What is the differential diagnosis of edema? How would you frame the differential?

Edema is defined as an increase in the interstitial fluid volume and is generally not clinically apparent until the interstitial volume has increased by at least 2.5–3 L. It is useful to review some background pathophysiology before discussing the differential diagnosis:

  1. Distribution of total body water

    1. 67% intracellular; 33% extracellular

    1. Extracellular water: 25% intravascular; 75% interstitial

  2. Regulation of fluid distribution between the intravascular and interstitial spaces

    1. There is constant exchange of water and solutes at the arteriolar end of the capillaries

    1. Fluid is returned from the interstitial space to the intravascular space at the venous end of the capillaries and via the lymphatics.

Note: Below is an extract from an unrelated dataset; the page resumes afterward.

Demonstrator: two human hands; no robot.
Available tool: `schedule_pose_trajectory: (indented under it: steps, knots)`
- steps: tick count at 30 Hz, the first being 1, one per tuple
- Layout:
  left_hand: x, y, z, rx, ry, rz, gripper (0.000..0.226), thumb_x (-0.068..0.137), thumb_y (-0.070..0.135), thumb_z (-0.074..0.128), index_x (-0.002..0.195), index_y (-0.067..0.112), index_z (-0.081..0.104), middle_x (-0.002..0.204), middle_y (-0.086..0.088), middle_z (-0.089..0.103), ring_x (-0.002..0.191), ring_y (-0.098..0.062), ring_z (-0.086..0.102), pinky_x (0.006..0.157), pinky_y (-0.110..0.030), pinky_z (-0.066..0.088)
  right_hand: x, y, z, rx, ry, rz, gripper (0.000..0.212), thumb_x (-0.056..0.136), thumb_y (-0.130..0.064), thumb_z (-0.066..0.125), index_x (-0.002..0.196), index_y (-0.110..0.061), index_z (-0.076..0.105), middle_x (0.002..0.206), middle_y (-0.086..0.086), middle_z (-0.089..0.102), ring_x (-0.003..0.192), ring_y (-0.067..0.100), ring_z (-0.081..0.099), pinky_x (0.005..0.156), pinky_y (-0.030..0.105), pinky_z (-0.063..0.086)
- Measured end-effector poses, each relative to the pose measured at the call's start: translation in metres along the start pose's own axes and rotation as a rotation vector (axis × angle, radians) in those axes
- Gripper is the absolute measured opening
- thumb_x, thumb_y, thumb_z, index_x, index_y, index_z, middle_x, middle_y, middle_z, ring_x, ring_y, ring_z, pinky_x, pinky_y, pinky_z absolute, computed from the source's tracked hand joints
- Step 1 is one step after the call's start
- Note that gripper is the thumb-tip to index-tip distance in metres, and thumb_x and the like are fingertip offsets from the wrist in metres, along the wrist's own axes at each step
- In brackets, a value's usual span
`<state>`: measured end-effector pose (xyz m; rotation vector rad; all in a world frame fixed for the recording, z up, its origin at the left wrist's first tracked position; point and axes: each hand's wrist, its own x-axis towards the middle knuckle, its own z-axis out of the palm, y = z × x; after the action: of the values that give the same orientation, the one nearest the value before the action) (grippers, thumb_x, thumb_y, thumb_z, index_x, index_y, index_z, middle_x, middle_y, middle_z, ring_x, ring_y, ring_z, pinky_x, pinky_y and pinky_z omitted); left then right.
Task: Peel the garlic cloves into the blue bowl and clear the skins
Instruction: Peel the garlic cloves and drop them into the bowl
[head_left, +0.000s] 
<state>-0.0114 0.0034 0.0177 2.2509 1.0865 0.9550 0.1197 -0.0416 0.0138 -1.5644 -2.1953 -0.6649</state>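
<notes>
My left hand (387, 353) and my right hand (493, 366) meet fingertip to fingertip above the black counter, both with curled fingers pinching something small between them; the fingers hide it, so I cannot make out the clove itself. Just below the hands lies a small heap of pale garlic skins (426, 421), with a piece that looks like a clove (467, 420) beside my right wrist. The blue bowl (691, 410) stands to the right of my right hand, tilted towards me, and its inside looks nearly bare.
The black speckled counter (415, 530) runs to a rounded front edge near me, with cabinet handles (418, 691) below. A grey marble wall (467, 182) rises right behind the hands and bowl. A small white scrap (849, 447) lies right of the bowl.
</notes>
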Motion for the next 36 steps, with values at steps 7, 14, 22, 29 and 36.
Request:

    1. Movement of fluid from the intravascular space to the interstitium occurs through several mechanisms

      1. Capillary hydrostatic (hydraulic) pressure pushes fluid out of the vessels

      1. Interstitial oncotic pressure pulls fluid into the interstitium

      1. Capillary permeability allows fluid to escape into the interstitium

    1. Movement of fluid from the interstitium to the intravascular space occurs when opposite pressures predominate

      1. Intravascular (plasma) oncotic pressure from plasma proteins pulls fluid into the vascular space

      1. Interstitial hydrostatic pressure pushes fluid out of the interstitium

    1. In skeletal muscle, the capillary hydrostatic pressure and the intravascular oncotic pressure are the most important.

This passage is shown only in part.